- “Still-Life: Drawing Board with Onions” is on view at the Royal Academy of Arts in London. Credit: Kroller-Muller Museum, Otterlo, The Netherlands
An envelope depicted in a painting by Vincent van Gogh may finally solve the mystery of why the troubled artist famously cut off his ear.
Until now, no one paid much attention to the envelope in “Still-Life: Drawing Board with Onions,” painted in January 1889. Scholars now believe that the letter was written by van Gogh’s brother Theo to share the news of his engagement. The thought of losing his brother’s emotional and financial support may very well have led to the self-mutilation.
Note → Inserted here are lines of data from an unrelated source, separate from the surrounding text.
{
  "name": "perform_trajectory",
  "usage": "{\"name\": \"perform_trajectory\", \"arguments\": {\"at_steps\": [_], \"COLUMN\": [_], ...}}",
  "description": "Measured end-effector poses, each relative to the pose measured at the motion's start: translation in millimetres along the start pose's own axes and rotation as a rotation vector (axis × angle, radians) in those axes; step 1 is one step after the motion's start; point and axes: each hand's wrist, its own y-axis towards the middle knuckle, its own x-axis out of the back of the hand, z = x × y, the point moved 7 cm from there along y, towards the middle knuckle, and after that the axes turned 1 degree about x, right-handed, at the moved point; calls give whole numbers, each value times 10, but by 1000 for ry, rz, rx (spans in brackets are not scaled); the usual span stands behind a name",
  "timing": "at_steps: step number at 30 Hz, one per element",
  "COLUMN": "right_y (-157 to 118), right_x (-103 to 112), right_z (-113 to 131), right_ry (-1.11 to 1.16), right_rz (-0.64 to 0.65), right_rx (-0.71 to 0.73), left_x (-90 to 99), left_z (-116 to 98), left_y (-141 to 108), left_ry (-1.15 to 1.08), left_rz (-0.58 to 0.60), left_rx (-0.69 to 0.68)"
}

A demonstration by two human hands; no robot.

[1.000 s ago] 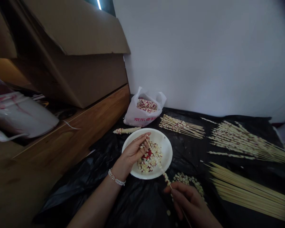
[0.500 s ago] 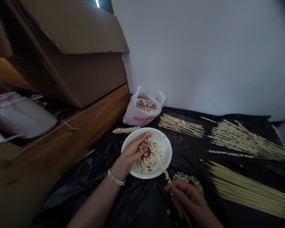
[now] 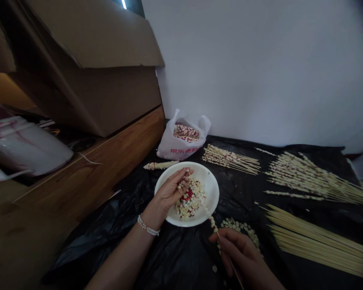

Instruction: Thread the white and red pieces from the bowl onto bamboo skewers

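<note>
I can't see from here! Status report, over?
Left hand pinching kernels over white bowl. Right hand gripping half-threaded skewer. Nothing blocking either.

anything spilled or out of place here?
Yes: loose kernels lie on the black sheet beside the right hand, outside the bowl. One skewer lies alone left of the bowl, apart from the bundles.
</note>
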Motion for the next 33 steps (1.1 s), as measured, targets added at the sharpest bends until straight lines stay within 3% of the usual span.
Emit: {"name": "perform_trajectory", "arguments": {"at_steps": [33], "right_y": [-14], "right_x": [-9], "right_z": [18], "right_ry": [-20], "right_rz": [-11], "right_rx": [16], "left_x": [47], "left_z": [24], "left_y": [50], "left_ry": [-13], "left_rz": [2], "left_rx": [3]}}
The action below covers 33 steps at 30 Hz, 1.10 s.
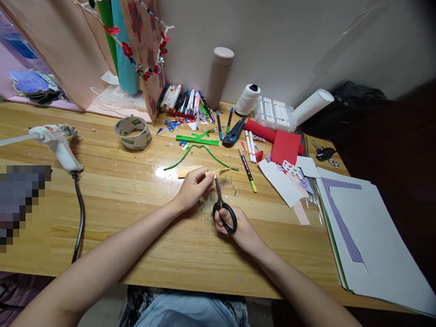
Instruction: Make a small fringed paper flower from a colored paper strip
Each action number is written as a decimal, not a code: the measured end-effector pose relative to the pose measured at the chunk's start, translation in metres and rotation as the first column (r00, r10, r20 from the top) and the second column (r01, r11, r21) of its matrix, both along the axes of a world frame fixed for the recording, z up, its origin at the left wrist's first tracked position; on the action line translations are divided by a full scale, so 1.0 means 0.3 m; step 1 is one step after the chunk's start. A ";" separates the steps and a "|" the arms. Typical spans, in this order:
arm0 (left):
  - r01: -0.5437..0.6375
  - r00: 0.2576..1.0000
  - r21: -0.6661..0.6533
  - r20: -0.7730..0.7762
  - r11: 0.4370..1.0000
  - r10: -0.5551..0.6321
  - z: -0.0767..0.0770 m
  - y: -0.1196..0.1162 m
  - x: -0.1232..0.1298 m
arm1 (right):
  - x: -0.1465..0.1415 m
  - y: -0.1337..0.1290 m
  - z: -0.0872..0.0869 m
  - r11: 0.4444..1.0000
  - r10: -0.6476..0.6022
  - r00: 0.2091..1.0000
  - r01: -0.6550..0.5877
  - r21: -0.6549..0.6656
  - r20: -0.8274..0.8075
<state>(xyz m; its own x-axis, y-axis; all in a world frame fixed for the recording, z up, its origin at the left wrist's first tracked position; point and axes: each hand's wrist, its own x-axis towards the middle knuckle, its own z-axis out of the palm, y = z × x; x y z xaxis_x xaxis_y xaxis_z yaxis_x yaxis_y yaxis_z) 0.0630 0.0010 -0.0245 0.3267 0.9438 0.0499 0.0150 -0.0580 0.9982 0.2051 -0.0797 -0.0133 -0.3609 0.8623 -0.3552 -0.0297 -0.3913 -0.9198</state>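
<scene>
Near the middle of the table, my left hand (195, 187) pinches a small piece of yellow-orange paper (211, 174) between thumb and fingers. My right hand (236, 227) is wrapped round the handles of black-handled scissors (225, 217), whose blades point away from me and meet the paper's lower edge. How far the blades are apart is too small to tell. Beside my left hand, a yellow-orange strip (186, 172) lies on the table. Just beyond the hands lies a bent green stem (184, 156), with green crepe paper (197, 140) behind it.
A glue gun (59, 147) with a black cable and a tape roll (132, 132) are at left. Markers (180, 100), a tall bottle (220, 77) and a thread spool (248, 100) stand or lie behind. A box cutter (233, 132), red paper (286, 146) and white sheets (384, 227) are at right.
</scene>
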 end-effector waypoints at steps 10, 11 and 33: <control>-0.001 1.000 -0.007 0.017 1.000 0.001 0.009 -0.004 0.002 | 0.008 0.000 -0.002 0.997 0.071 0.997 -0.071 -0.005 -0.028; -0.011 1.000 0.008 -0.001 1.000 0.011 0.013 -0.007 0.002 | 0.009 -0.001 -0.002 0.995 0.093 0.995 -0.094 -0.013 -0.039; 0.000 0.989 0.062 -0.149 0.998 0.010 0.025 -0.012 0.006 | 0.013 -0.002 -0.004 0.992 0.117 0.993 -0.119 -0.046 -0.028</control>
<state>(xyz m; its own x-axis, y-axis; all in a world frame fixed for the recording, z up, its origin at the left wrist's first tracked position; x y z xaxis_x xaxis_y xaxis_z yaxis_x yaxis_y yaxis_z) 0.0648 -0.0026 -0.0169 0.3303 0.9420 0.0595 0.1641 -0.1194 0.9792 0.2090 -0.0803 -0.0146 -0.4685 0.7954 -0.3846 -0.0037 -0.4371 -0.8994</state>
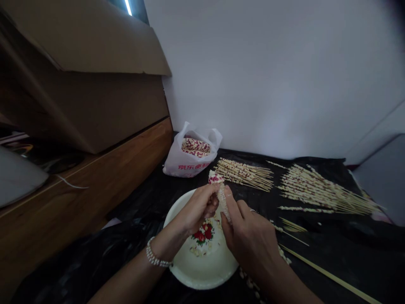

The letter in the painting probably reached van Gogh on Dec. 23, 1888, the very day he cut off his ear. The handwriting is Theo’s, and it is addressed to van Gogh. An encircled number 67 on the envelope was used by a post office close to Theo’s apartment in Montmartre, Paris. A postmark reading Jour de l’An (New Year’s Day), was used in the 19th century by the Paris postal system starting in mid-December.
Previous theories as to what triggered the mutilation have included mental illness caused by lead paint, the end of a friendship with fellow artist Paul Gauguin, or an argument with Gauguin over a prostitute named Rachel.
The painting is part of “The Real van Gogh: The Artist and His Letters” at
the Royal Academy of Arts in London through April 18.